Penetapan mantan Direktur Pascasarjana Universitas Palangka Raya (UPR) sebagai tersangka dalam dugaan korupsi pengelolaan anggaran sekitar Rp2,4 miliar memicu respons dari kalangan mahasiswa.
Ketua Umum Koordinator Komisariat (Korkom) HMI UPR, Swageri, menyebut kabar tersebut sebagai hal yang mengecewakan dan memprihatinkan. Ia menilai, dugaan penyelewengan dana di lingkungan kampus mencoreng nilai integritas dan etika yang seharusnya dijunjung tinggi oleh institusi pendidikan.
Menurut Swageri, mahasiswa memandang persoalan ini sebagai bentuk pengkhianatan terhadap amanah akademik dan kepercayaan publik. Ia juga mengungkapkan kekhawatiran terkait dampak kasus tersebut terhadap proses akademik di lingkungan Pascasarjana.
Swageri mengatakan, penyelidikan Kejaksaan Negeri (Kejari) mengindikasikan dana yang semestinya digunakan untuk menunjang kegiatan akademik—seperti operasional kantor, kegiatan mahasiswa, atau fasilitas pembelajaran—tidak tersalurkan sebagaimana mestinya. Kondisi tersebut, menurutnya, berpotensi menurunkan kualitas layanan pendidikan dan menghambat pengembangan program Pascasarjana ke depan.
Selain berdampak pada layanan akademik, kasus ini juga dinilai memengaruhi tingkat kepercayaan mahasiswa terhadap pimpinan kampus. Swageri menegaskan, dugaan korupsi yang melibatkan seorang guru besar sekaligus mantan pimpinan unit strategis menjadi pukulan bagi kepercayaan mahasiswa.

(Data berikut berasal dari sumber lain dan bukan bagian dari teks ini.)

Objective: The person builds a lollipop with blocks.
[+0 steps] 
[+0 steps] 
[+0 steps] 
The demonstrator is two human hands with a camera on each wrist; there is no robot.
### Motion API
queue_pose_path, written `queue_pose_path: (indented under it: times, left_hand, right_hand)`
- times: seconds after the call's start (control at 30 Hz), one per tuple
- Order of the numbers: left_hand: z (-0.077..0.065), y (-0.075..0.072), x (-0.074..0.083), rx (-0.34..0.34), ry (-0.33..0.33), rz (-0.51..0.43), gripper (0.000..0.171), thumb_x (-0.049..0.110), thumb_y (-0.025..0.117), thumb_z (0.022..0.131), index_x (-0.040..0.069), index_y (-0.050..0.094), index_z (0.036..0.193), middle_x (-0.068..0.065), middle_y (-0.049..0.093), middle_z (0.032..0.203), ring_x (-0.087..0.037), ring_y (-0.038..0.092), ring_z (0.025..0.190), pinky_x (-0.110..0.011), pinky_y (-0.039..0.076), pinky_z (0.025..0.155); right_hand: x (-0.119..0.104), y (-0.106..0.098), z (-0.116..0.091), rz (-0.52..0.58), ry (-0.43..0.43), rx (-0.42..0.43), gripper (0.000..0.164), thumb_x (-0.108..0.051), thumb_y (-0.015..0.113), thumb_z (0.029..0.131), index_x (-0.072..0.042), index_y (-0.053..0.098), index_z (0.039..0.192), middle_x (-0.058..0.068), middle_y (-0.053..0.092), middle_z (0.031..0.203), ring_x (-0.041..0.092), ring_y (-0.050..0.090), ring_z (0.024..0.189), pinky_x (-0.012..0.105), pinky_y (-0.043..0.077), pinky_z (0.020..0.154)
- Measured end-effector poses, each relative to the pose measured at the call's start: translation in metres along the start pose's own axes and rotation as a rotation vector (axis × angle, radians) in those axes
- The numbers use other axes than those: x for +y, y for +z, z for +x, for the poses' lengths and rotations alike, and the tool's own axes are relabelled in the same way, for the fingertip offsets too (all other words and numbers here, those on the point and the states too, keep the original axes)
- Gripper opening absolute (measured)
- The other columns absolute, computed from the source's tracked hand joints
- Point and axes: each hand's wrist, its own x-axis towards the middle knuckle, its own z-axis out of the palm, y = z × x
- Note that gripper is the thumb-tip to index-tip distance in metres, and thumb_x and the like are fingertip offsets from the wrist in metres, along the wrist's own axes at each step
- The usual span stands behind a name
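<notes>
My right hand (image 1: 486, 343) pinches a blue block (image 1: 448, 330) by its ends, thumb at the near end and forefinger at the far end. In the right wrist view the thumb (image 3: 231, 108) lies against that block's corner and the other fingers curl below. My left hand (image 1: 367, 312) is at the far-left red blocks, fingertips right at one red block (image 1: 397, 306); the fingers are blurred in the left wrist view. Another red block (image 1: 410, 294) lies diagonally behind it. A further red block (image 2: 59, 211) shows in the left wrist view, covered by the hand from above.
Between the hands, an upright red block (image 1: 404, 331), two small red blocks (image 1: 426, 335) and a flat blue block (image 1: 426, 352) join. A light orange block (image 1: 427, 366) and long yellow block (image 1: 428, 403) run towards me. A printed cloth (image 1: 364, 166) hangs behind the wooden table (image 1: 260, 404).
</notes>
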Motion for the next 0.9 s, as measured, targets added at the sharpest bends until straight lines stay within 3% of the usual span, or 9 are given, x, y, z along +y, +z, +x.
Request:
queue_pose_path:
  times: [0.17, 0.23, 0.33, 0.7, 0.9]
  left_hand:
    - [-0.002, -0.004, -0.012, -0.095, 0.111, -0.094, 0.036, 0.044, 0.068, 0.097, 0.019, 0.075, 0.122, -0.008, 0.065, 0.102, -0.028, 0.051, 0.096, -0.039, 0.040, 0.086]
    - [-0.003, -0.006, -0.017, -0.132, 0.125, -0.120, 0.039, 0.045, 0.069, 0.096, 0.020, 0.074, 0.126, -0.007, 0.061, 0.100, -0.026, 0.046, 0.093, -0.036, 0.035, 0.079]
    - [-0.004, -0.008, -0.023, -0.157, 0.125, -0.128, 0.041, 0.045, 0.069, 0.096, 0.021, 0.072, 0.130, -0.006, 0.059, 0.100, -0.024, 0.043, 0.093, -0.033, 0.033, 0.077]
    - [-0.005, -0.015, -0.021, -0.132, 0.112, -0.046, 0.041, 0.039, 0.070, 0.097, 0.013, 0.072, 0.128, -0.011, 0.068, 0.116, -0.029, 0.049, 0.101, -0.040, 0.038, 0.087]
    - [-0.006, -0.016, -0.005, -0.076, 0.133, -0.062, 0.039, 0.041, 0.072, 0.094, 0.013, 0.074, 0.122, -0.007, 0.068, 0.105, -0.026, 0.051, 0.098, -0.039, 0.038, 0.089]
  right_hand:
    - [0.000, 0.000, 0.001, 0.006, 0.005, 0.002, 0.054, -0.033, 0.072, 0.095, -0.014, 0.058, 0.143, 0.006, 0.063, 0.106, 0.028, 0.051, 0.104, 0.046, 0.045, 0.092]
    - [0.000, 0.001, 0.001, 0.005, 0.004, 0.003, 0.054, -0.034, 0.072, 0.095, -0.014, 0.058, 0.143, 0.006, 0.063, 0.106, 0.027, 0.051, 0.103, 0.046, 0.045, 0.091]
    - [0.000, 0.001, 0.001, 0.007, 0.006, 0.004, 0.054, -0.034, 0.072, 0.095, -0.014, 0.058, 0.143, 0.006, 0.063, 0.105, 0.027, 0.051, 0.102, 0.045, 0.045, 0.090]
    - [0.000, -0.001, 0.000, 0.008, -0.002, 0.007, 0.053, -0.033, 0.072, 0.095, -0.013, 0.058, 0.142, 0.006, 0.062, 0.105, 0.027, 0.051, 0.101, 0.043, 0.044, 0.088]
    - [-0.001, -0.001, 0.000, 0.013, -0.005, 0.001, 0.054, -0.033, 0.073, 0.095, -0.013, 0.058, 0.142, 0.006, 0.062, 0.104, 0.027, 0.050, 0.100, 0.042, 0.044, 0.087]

Ia turut menyoroti dugaan penunjukan pihak yang bukan bendahara resmi untuk mengelola keuangan sebagai indikasi lemahnya pengawasan internal. Mahasiswa, kata dia, akan mempertanyakan bagaimana tata kelola keuangan dijalankan serta sejauh mana transparansi yang selama ini disampaikan benar-benar diterapkan.
Swageri berharap proses hukum dapat berjalan tuntas, transparan, dan profesional. Ia menekankan, apabila terdapat pihak lain yang terlibat, maka harus diproses sesuai prosedur, termasuk upaya penegakan hukum untuk mengembalikan kerugian negara.
Kepada pihak kampus, Swageri meminta dilakukan evaluasi total dan perbaikan sistem pengawasan internal. Ia mendorong penerapan sistem keuangan yang lebih ketat, berbasis digital, dan transparan agar tidak ada celah penyalahgunaan wewenang atau penunjukan pengelola keuangan di luar ketentuan.
Ia juga menegaskan pentingnya pemberian sanksi administratif yang tegas sesuai regulasi pendidikan tinggi guna menjaga marwah institusi dan mencegah kejadian serupa terulang.